§ Task: Search the records for the string "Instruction", then copy each line that has it.

Content starts

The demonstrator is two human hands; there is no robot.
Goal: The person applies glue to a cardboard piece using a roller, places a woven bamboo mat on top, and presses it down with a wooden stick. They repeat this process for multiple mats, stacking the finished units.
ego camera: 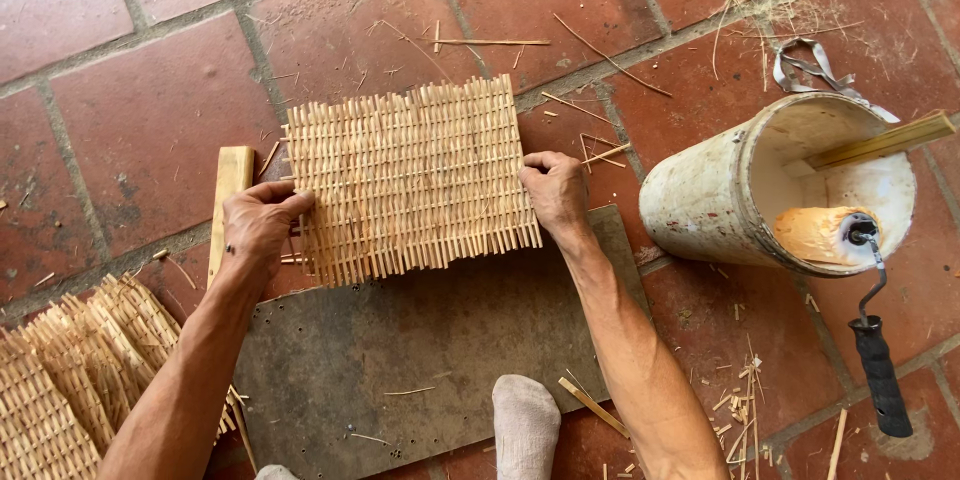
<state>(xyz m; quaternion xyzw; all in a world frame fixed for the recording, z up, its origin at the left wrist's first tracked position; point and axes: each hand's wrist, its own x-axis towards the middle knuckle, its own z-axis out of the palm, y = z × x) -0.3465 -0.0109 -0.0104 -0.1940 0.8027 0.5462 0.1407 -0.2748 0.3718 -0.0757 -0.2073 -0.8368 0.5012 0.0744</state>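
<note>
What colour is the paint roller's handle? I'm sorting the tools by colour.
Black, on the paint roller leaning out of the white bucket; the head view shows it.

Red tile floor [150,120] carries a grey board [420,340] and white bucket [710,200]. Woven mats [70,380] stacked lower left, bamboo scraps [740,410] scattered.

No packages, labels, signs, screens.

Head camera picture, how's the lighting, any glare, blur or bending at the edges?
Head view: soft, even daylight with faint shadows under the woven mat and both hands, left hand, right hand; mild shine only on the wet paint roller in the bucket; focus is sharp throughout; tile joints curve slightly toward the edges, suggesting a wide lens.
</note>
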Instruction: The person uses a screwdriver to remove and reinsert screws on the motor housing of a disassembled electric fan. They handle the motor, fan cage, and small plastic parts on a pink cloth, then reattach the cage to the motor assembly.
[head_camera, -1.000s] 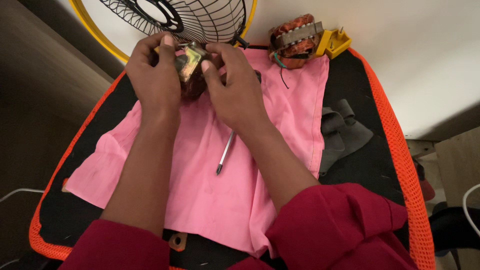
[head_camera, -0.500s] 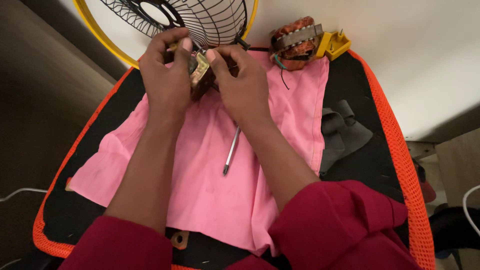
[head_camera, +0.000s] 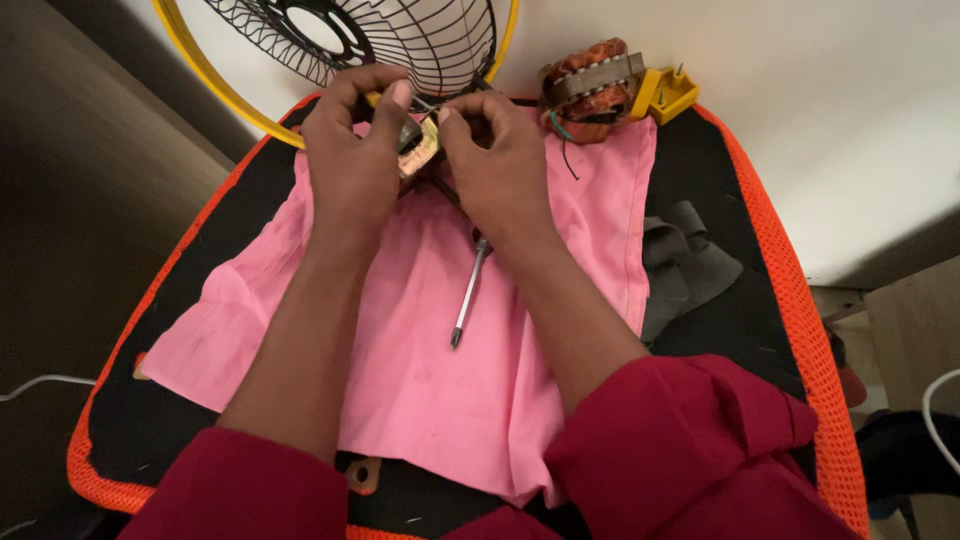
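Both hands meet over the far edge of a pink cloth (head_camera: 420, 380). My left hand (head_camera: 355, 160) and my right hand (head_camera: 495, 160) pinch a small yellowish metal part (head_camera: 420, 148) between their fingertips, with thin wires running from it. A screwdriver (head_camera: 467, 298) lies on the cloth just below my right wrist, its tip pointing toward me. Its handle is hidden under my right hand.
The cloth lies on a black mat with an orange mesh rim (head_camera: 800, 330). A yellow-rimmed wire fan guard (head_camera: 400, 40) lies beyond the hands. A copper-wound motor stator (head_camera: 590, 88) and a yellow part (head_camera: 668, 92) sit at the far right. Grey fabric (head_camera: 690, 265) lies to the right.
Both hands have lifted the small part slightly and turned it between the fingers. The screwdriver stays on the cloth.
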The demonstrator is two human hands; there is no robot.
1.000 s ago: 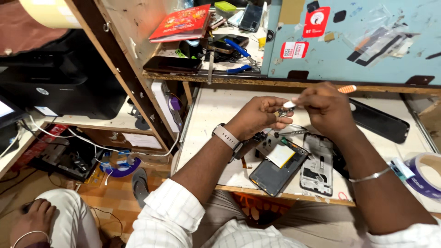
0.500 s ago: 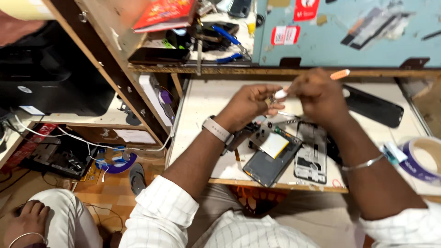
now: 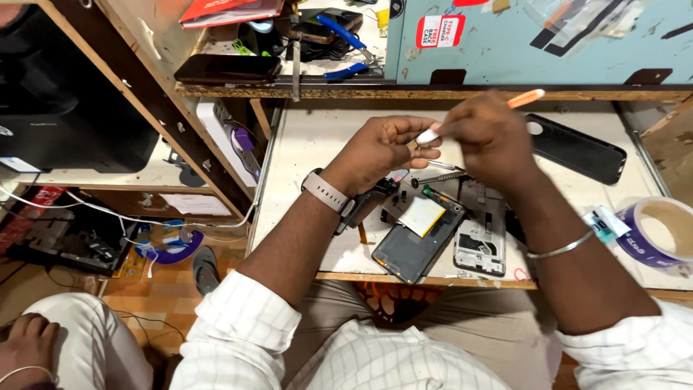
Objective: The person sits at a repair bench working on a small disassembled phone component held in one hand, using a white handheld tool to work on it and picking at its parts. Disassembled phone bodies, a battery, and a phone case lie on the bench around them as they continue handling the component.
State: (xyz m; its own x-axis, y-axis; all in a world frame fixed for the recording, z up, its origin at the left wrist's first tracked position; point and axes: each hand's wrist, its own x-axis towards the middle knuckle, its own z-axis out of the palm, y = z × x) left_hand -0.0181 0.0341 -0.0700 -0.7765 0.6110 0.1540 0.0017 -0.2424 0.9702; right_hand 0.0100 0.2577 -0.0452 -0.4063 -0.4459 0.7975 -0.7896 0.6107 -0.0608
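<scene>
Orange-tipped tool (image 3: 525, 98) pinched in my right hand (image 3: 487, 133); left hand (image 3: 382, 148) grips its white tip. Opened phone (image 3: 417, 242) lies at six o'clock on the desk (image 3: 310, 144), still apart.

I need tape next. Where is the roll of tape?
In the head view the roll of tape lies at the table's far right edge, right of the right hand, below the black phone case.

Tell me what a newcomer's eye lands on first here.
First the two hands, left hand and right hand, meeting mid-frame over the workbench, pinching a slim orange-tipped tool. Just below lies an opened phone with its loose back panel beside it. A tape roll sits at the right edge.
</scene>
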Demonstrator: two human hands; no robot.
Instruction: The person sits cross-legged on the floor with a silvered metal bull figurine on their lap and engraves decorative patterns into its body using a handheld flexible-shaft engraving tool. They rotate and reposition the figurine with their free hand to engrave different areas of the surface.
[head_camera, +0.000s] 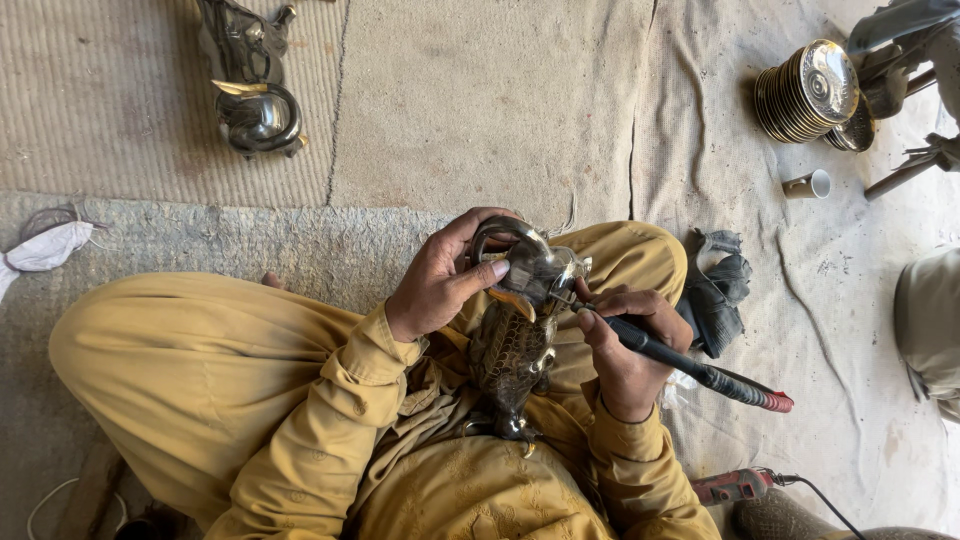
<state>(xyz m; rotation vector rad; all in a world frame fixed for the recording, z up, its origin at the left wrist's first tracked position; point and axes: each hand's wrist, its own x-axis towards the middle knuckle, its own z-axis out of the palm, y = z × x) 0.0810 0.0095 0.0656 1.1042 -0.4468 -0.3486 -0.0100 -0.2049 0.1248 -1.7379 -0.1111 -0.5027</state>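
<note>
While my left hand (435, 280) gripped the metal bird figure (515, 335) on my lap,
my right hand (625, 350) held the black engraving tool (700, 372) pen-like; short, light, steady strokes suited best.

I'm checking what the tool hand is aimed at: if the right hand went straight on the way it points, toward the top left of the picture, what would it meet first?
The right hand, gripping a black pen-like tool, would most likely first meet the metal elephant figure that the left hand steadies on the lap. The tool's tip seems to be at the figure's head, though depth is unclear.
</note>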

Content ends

§ Expected answer:
Instruction: The person uses a screwdriver to remove and reinsert screws on the motor housing of a disassembled electric fan. They handle the motor, fan cage, and small plastic parts on a pink cloth, then reattach the cage to the motor assembly.
Instruction: The person sits cross-legged on the floor with a silvered metal bull figurine on their lap and engraves decorative patterns into its body using a handheld flexible-shaft engraving tool. They rotate and reposition the figurine with their free hand to engrave different areas of the surface.

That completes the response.